BEGIN Given information

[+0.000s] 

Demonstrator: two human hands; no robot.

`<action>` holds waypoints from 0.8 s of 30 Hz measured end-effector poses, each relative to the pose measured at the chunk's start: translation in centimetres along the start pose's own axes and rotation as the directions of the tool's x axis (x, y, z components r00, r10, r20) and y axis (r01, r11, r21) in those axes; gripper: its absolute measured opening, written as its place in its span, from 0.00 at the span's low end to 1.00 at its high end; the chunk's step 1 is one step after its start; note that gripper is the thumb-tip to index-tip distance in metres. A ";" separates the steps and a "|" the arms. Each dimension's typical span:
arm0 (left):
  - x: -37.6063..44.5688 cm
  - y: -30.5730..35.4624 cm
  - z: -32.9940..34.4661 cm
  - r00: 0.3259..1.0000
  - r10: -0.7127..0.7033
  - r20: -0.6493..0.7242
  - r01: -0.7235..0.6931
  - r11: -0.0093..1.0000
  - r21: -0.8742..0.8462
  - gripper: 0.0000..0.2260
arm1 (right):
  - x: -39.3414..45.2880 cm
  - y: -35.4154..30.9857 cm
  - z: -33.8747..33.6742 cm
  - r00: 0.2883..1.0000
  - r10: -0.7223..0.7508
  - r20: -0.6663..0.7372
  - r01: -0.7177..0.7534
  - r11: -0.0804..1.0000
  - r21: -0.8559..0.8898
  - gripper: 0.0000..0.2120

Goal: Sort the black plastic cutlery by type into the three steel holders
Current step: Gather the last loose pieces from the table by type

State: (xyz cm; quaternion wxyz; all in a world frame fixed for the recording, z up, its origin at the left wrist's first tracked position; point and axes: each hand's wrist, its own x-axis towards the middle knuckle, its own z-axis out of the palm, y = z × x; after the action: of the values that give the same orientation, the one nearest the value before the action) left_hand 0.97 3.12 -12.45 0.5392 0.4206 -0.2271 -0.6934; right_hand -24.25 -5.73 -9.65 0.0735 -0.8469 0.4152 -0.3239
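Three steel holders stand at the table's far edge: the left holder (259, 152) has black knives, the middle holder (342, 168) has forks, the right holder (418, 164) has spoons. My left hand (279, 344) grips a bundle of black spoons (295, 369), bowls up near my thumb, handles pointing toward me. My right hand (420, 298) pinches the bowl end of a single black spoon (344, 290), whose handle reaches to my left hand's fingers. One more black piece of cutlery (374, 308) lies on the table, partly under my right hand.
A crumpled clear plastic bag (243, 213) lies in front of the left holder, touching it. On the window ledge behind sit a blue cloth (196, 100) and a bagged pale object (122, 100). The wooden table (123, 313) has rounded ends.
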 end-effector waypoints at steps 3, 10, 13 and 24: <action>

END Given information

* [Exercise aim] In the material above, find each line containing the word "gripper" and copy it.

* [Written response]
`<action>` holds waypoints from 0.8 s of 30 Hz measured end-effector poses, each relative to the pose measured at the chunk's start: translation in centimetres along the start pose's own axes and rotation as the directions of the tool's x axis (x, y, z components r00, r10, r20) and y axis (r01, r11, r21) in those axes; gripper: its absolute measured opening, written as its place in its span, from 0.00 at the span's low end to 1.00 at its high end; the chunk's step 1 is one step after its start; note that gripper is the thumb-tip to index-tip distance in metres. A ";" separates the steps and a "|" the arms. Each dimension's typical span:
  - gripper: 0.0000..0.2260
  - gripper: 0.0000..0.2120

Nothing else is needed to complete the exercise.